Saturday, September 23, 2023

The Divide

AI Art by @nightcafestudio

Wizards betrayed the community with the OGL, and life moved on. D&D YouTubers got back to work, and I don't blame them - they built their channel on a game and have to pay the bills. I get it. Many just want to forget that time and don't want their social lives disrupted. What Wizards tried to do was so horrible and shocking that it still seems unreal.

And many walked away.

We now have this divide in the community between D&D and everything else. Wizards is betting big on a flawed system, and they have just a scant few years to make things profitable before One D&D's creative team is replaced by a new management team, and we get a 6E in three years. They even said their timeline was short and needed to make this point-five version a success.

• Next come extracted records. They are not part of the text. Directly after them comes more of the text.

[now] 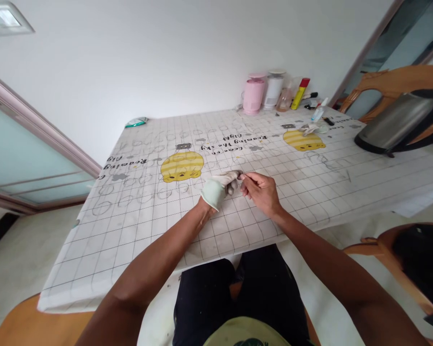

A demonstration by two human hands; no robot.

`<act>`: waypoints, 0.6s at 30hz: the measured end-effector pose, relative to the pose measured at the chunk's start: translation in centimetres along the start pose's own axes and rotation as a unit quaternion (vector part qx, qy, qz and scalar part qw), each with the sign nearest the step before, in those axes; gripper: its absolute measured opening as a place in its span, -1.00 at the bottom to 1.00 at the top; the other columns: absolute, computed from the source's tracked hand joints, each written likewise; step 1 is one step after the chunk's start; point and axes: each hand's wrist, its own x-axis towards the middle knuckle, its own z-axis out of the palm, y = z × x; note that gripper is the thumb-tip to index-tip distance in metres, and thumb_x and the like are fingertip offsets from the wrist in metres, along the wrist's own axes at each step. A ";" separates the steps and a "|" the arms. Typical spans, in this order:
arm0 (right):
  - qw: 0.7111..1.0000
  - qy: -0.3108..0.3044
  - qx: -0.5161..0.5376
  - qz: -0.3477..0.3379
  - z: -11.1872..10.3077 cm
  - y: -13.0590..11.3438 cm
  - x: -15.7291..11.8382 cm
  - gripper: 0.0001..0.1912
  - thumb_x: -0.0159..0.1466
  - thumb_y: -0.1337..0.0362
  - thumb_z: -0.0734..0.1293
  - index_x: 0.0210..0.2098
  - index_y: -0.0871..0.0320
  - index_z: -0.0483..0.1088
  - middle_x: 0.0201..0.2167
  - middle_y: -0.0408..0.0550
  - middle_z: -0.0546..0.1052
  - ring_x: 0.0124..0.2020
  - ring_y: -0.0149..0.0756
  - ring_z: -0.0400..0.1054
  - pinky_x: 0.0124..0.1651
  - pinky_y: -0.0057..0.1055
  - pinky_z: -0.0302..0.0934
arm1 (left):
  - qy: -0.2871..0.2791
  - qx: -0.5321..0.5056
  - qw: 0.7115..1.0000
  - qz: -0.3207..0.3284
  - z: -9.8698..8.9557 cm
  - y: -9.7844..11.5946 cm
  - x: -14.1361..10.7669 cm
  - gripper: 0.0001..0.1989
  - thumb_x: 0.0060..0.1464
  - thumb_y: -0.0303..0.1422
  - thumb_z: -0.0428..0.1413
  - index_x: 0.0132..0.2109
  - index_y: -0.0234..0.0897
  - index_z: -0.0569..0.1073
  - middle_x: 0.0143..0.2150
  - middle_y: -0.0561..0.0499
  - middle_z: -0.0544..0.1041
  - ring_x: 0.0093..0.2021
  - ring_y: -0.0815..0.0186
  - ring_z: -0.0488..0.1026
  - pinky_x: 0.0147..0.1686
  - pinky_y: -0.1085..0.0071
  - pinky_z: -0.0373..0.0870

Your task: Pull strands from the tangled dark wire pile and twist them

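Near the table's front edge, the glove on the half-curled left hand — can't tell if it holds anything — points right, its tip pinched by the right hand.

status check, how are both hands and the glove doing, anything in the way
Left hand wearing coated work glove. Bare right hand pinching at its fingertip end. Steel kettle off right, not in the way.
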 end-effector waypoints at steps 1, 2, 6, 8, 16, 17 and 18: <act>1.000 -0.004 -0.004 -0.007 -0.1 0.0 0.0 -0.60 0.40 -0.08 0.37 -0.39 0.09 0.52 -0.52 -0.10 0.53 -0.56 -0.33 0.38 -0.53 -0.39 0.25 | -0.011 -0.013 1.000 -0.004 0.0 0.0 0.0 -0.69 0.15 -0.12 0.26 -0.25 -0.32 0.56 -0.48 0.07 0.39 -0.58 0.46 0.21 -0.58 0.44 -0.01; 1.000 -0.005 -0.008 -0.012 -0.2 0.0 0.0 -0.60 0.40 -0.08 0.37 -0.38 0.09 0.52 -0.52 -0.10 0.54 -0.56 -0.33 0.39 -0.53 -0.39 0.26 | -0.021 -0.023 0.999 -0.006 0.0 0.1 -0.1 -0.68 0.14 -0.11 0.27 -0.23 -0.33 0.56 -0.49 0.09 0.37 -0.58 0.46 0.19 -0.58 0.44 -0.02; 1.000 -0.003 -0.006 -0.013 -0.3 0.1 0.0 -0.59 0.40 -0.11 0.37 -0.37 0.09 0.52 -0.51 -0.10 0.54 -0.56 -0.33 0.39 -0.56 -0.39 0.25 | -0.043 -0.035 0.998 -0.003 0.0 0.2 -0.2 -0.61 0.11 -0.10 0.32 -0.10 -0.35 0.59 -0.54 0.13 0.31 -0.59 0.45 0.15 -0.56 0.42 0.00; 1.000 -0.005 0.000 -0.007 -0.3 0.2 -0.1 -0.58 0.39 -0.11 0.37 -0.36 0.09 0.52 -0.52 -0.10 0.54 -0.57 -0.33 0.39 -0.58 -0.40 0.23 | -0.049 -0.031 0.998 -0.002 -0.1 0.1 -0.2 -0.58 0.11 -0.11 0.33 -0.06 -0.37 0.60 -0.54 0.12 0.33 -0.59 0.45 0.16 -0.55 0.42 0.01; 1.000 -0.018 0.005 -0.008 -0.6 0.2 0.1 -0.62 0.41 -0.08 0.36 -0.29 0.09 0.55 -0.49 -0.10 0.55 -0.55 -0.34 0.40 -0.57 -0.40 0.25 | -0.066 -0.105 0.992 -0.020 -1.1 0.0 0.2 -0.51 0.08 -0.09 0.35 0.03 -0.36 0.58 -0.42 0.06 0.47 -0.56 0.47 0.20 -0.57 0.45 -0.01; 1.000 -0.018 0.004 -0.006 -0.6 0.2 0.1 -0.62 0.40 -0.09 0.37 -0.29 0.09 0.55 -0.49 -0.09 0.55 -0.55 -0.33 0.39 -0.57 -0.40 0.25 | -0.068 -0.116 0.991 -0.025 -1.1 0.1 0.2 -0.51 0.07 -0.10 0.35 0.02 -0.36 0.58 -0.41 0.06 0.47 -0.55 0.47 0.20 -0.57 0.46 0.00; 1.000 -0.016 0.004 -0.005 -0.6 0.1 0.2 -0.62 0.39 -0.09 0.37 -0.29 0.09 0.56 -0.49 -0.09 0.55 -0.55 -0.33 0.39 -0.57 -0.40 0.25 | -0.067 -0.123 0.990 -0.026 -1.1 0.2 0.2 -0.51 0.06 -0.10 0.36 0.01 -0.36 0.58 -0.41 0.07 0.47 -0.55 0.48 0.21 -0.57 0.46 0.02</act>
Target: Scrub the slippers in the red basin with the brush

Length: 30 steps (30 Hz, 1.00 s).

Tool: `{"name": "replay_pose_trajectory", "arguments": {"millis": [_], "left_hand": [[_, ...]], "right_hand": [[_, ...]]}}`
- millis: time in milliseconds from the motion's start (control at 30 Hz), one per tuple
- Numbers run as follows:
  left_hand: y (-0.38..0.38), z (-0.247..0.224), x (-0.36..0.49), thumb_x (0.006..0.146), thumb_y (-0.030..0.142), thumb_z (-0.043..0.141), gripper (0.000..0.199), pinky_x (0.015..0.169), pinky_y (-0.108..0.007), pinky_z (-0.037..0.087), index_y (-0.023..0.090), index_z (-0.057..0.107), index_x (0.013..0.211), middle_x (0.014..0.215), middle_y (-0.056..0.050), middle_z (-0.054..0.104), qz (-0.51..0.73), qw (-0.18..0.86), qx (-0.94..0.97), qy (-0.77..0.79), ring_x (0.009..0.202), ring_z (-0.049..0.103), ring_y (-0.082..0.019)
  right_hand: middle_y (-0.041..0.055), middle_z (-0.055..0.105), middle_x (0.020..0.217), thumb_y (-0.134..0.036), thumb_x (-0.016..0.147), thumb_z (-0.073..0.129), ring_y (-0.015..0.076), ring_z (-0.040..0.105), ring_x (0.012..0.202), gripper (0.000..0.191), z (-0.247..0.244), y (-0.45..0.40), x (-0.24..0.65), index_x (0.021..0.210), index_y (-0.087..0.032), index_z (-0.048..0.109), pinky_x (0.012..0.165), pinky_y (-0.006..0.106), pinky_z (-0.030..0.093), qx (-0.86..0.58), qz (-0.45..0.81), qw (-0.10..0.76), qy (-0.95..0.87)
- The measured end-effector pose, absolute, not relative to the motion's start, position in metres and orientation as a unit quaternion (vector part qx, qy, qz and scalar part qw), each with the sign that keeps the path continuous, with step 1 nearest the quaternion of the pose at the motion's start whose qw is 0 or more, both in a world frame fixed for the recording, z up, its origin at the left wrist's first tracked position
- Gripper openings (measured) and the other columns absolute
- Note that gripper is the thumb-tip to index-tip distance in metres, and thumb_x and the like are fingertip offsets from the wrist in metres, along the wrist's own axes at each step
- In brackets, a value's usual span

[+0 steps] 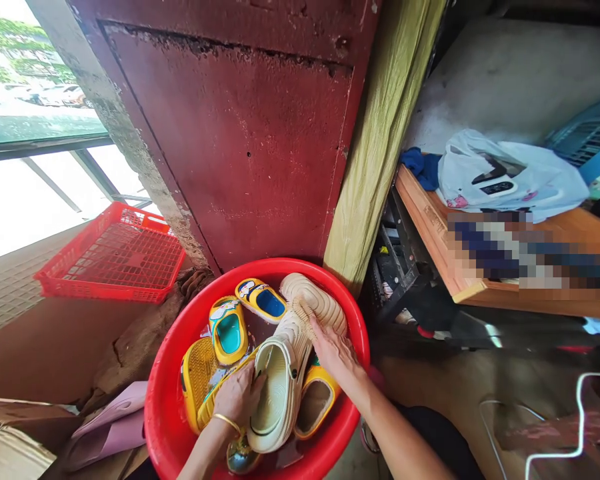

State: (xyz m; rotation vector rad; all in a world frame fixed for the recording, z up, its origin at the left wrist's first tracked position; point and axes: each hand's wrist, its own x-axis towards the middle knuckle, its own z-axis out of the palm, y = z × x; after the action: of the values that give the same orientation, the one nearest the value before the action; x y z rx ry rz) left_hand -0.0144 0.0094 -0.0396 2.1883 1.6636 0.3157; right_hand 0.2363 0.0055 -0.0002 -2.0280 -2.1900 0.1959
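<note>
A cream clog (271, 393) sits in a red basin (156, 393), its heel towards me and its open top facing up. My left hand (240, 395) grips the clog's left side, the thumb reaching over its rim. My right hand (333, 350) is closed on what looks like a beige scrubbing brush (304, 316), pressed near the clog's toe. Another cream clog (316, 299) lies sole up behind it. Around them are yellow children's slippers: one with a teal inside (229, 337), one with a blue inside (266, 301), one with a brown inside (314, 408).
A red plastic crate (125, 257) stands at the left, with purple slippers (113, 427) below it. Behind the basin rises a dark red door (240, 147). To the right, a wooden table (430, 233) bears a white plastic bag (510, 173). A shiny round object (243, 457) lies near my left wrist.
</note>
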Motion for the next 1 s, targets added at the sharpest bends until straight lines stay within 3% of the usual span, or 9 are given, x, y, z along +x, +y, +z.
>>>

They have everything against them, even Baldur's Gate 3. The mods alone for that game will kill any interest in the VTT for the next ten years if the game gets to be like Skyrim. I feel bad for the job they have ahead of them and wish them luck. But the same team that tried to take it all away is still there, and I can't support that unless things change.

So we have the divide.

Those people play D&D, and the rest of us play everything else. There is a little crossover, but the divide is forming and growing. Some will not even play anything, but D&D. Others won't touch it. The current management needs to change for me to be on board, but another part of me feels Wizards, TSR, D&D, and 5E are sunsetting.

A 'fantasy world model' starts with giant rats and goblins and ends at battling the gods through the same old tired tropes and collection of fantasy monsters that feel level one to twenty tired. Half-elves, drow, demons, and many things I grew up with are being erased from the game. The game is, by default, planar adventures. The builds are too tight and preplanned, and the fun in the game comes from breaking it with multiclassing.

The apathy is there. None of it feels fresh and new anymore to me. But still, others have fun with the game, which is okay. I am not some zealot telling people what they should play. I still play a 5E clone, Level Up Advanced 5E, and it is my 5E experience that feels right for me.

The divide is still there, though.

When I read the Aquilae Bestiary and saw these traditional monsters spun up in Dungeon Crawl Classics and how they became 'cool' again - something changed in my head. I realized the 40+ years of copying monsters from B/X to 5E and making them the same old 'weak goblins,' 'pushover orcs,' and all the other same-old power curves that every game - from B/X to 5E - repeats over and over again made me think how the OSR has its faults.

We endlessly Xerox the past.

We will never have anything new.

We will never see these monsters outside that B/X or 5E lens.

The divide may not be between 5E players and the rest of us. The divide may be between those who cling to the past and those who want to experience a few new things in this life and see things differently before the sand runs out of the hourglass.

I get what Goodman Games is trying to do with Dungeon Crawl Classics. Don't feel beholden to the past. The only way to have that 'brand new feeling' again is to take on challenges you have never seen before. Fight monsters you know nothing about. Adventure through lands so strange they defy explanation. Solve unsolvable missions with no frame of reference in anything you experienced before.

That is how you feel young again.

This is rediscovery.

Seeing those old monsters cast in a new light broke the chains in my head and made me realize how my mind had slipped to one side of the divide, stuck in the past. Subconsciously, I saw a monster and thought, 'Weak low-level trash mobs.'

That worldview is based on B/X.

Something OSR games and 5E celebrate and perpetuate, for the good and the bad. That entire 'D&D progression' feels enshrined in fantasy gaming so strongly that we can never escape it, even if you play OSR or 5E - the model is the same. The rules are different, but little else is.

When I saw the monsters again in a new light, my mind told me things could be different. Granted, the power level in the Aquilae book is still along OSR lines, but I saw breaks in that pattern. Sometimes, all it takes is seeing a few patterns, and your view of a situation changes. Would I play with the old monsters in DCC? Even though I know what I am doing, I am subverting the tropes and tearing down the old order.

And that is doing something very new for me.

Good guy orcs? Evil silver dragons? Why not? Burn it all down. Break free.

DCC starts with the B/X fantasy tropes as a foundation. Thief, warrior, mage, cleric, elf, dwarf, halfling. Then they go to the stars. Well, the B/X monsters can too. Start with the tropes and break them ruthlessly.

And you talk about the divide and realize it isn't between 5E and everyone else. The current people at Wizards need to keep selling you that old worldview since it makes money. OSR games ship it because it is familiar and what we used to do. Even some of the 'new OSRs' like Shadowdark play off those tropes and adhere to that old world model.

It is funny since in 1974 there was a divide too.

D&D was the new way of seeing things, not the old.